* Your goal
When you reach the line containing "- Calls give" in the records below, start copying exactly, and stop once you have copied the line containing "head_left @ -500".

--- Data to use ---

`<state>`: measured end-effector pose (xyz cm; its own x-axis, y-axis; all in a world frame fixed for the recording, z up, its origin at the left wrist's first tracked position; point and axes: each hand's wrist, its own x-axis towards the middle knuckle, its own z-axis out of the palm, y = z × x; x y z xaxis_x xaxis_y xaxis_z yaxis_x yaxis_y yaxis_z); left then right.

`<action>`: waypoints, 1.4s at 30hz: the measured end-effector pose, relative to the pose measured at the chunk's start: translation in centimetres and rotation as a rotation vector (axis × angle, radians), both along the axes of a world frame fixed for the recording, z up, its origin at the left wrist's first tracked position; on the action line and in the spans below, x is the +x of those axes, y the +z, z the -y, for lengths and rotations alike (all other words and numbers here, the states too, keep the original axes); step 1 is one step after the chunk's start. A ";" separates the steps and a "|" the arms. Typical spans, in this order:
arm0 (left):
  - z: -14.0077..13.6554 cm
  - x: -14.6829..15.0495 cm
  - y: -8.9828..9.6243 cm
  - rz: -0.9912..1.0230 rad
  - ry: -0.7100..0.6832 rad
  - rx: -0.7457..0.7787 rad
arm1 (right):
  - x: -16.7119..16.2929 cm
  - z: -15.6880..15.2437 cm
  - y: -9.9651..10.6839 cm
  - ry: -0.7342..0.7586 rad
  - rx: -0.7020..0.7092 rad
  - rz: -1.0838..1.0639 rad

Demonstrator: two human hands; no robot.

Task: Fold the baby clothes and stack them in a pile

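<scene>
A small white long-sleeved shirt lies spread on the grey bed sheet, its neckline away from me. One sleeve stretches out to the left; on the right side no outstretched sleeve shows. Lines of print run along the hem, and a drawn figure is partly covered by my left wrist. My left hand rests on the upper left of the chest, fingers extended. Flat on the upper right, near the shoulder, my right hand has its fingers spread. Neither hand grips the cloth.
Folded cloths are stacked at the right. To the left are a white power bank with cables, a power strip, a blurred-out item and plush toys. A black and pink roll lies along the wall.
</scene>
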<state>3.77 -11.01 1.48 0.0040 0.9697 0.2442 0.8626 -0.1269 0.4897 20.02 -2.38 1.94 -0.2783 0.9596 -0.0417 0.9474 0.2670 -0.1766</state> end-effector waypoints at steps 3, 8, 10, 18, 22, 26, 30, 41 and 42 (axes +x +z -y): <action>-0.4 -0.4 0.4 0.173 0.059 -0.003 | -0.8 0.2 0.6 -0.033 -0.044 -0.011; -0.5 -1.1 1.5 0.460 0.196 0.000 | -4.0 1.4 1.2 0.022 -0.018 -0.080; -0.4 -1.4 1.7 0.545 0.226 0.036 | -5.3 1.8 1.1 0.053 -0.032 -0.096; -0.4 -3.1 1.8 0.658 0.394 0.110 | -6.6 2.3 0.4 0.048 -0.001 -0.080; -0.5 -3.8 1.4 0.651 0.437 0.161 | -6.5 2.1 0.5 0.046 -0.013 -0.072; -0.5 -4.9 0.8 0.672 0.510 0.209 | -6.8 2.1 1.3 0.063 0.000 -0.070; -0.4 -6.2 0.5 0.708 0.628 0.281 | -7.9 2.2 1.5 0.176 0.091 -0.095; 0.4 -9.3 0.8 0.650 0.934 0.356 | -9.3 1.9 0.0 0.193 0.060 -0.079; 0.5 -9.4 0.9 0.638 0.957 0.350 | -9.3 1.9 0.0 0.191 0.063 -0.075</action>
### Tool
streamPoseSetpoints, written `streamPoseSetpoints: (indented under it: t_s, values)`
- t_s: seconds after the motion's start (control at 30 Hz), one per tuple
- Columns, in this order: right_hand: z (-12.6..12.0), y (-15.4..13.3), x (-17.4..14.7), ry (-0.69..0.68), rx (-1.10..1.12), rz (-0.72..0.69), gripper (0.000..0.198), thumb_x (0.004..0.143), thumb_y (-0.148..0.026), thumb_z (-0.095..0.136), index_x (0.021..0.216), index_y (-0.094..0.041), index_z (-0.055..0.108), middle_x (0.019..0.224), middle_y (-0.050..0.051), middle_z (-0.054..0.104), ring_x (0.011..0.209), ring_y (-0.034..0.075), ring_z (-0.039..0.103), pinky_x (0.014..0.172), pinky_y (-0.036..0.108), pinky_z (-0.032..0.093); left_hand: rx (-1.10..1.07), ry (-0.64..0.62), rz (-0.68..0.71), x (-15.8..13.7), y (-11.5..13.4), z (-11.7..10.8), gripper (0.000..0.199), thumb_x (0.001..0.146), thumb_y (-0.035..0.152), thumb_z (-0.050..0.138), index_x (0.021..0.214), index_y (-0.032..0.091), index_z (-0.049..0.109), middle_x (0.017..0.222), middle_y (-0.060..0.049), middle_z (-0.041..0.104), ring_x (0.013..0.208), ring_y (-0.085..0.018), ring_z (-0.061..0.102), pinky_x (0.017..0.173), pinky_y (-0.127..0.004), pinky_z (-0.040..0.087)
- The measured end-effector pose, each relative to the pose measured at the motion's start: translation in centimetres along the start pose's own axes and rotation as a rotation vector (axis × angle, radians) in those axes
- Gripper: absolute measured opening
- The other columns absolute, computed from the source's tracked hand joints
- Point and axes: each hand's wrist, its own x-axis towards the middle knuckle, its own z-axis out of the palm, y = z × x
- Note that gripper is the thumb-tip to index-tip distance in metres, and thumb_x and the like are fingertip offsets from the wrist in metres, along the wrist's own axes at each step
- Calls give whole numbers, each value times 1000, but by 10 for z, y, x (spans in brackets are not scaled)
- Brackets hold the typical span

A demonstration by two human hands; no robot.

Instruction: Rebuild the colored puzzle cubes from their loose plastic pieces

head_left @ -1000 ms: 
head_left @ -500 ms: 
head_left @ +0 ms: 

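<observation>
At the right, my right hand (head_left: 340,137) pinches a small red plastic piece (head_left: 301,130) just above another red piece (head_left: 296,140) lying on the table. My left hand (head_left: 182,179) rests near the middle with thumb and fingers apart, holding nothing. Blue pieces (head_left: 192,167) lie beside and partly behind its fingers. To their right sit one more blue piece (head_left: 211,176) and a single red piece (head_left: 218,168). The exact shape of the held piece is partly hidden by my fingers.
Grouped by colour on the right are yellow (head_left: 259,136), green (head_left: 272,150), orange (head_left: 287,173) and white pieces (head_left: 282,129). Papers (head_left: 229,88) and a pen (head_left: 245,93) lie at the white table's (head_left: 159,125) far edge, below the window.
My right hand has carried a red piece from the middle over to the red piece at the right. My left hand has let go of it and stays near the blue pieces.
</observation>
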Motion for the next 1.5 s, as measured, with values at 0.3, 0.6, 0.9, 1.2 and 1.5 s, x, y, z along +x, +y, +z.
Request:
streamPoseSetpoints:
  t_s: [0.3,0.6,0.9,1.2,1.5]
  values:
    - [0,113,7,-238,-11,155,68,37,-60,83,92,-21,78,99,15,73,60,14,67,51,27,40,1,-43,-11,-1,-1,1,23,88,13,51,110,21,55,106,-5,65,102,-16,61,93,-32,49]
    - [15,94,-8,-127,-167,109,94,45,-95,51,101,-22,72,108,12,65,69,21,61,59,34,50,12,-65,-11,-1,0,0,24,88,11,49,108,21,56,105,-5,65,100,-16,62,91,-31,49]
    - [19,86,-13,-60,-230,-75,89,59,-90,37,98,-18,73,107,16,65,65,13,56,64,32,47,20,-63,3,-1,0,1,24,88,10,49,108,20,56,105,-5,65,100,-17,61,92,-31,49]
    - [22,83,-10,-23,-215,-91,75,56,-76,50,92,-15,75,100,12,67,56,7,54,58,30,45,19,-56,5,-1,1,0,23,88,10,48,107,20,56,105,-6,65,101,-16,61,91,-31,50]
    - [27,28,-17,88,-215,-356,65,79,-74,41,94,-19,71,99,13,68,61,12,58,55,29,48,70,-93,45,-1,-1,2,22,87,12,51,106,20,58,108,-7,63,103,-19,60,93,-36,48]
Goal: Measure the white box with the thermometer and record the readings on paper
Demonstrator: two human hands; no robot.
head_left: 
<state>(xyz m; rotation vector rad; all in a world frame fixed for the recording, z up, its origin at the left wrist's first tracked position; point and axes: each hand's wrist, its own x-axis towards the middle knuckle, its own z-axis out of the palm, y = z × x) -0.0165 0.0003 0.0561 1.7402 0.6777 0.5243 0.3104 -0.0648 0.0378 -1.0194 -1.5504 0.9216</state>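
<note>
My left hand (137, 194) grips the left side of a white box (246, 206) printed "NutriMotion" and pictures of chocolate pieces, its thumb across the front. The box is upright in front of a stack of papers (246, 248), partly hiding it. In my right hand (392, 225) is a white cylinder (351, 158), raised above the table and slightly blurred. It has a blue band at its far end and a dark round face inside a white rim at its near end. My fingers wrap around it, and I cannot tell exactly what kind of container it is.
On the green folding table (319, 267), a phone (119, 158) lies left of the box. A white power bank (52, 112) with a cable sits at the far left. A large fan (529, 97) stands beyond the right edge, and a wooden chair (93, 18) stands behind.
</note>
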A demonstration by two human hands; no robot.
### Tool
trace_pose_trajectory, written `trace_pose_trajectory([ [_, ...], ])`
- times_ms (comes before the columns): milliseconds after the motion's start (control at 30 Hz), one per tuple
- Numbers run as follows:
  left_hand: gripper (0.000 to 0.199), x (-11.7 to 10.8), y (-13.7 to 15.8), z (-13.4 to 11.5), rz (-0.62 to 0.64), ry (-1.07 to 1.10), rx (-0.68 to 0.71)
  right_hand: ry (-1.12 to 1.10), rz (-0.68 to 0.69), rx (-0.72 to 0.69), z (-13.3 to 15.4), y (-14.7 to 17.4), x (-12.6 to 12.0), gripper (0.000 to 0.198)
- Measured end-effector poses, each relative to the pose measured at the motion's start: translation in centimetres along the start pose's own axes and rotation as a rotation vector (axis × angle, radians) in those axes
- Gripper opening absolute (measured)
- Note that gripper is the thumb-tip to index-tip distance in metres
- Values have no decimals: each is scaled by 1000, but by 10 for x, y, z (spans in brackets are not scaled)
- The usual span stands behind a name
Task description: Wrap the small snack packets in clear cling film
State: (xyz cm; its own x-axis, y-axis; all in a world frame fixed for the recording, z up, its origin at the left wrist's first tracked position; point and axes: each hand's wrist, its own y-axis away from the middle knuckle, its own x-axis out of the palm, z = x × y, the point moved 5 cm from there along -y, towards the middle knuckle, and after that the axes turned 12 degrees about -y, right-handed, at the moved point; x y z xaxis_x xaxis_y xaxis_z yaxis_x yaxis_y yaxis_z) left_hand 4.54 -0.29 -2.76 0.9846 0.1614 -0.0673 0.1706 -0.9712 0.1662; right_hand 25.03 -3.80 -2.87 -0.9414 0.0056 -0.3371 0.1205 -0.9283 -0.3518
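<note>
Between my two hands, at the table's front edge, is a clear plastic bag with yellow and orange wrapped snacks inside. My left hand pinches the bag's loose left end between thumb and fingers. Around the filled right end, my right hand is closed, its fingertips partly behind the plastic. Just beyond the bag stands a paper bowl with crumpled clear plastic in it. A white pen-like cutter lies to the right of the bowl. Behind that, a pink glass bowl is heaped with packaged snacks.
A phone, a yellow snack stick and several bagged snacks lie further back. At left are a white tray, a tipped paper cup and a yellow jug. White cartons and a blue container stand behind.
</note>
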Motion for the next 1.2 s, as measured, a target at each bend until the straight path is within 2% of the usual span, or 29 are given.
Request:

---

* Output of the exercise
- Calls give whole numbers, each value times 1000, but by 10 for z, y, x (spans in brackets are not scaled)
- Brackets hold the typical span

A demonstration by two human hands; no robot.

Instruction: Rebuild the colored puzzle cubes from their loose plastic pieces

head_left @ -1000 ms: 
head_left @ -500 ms: 

The output shown is complete.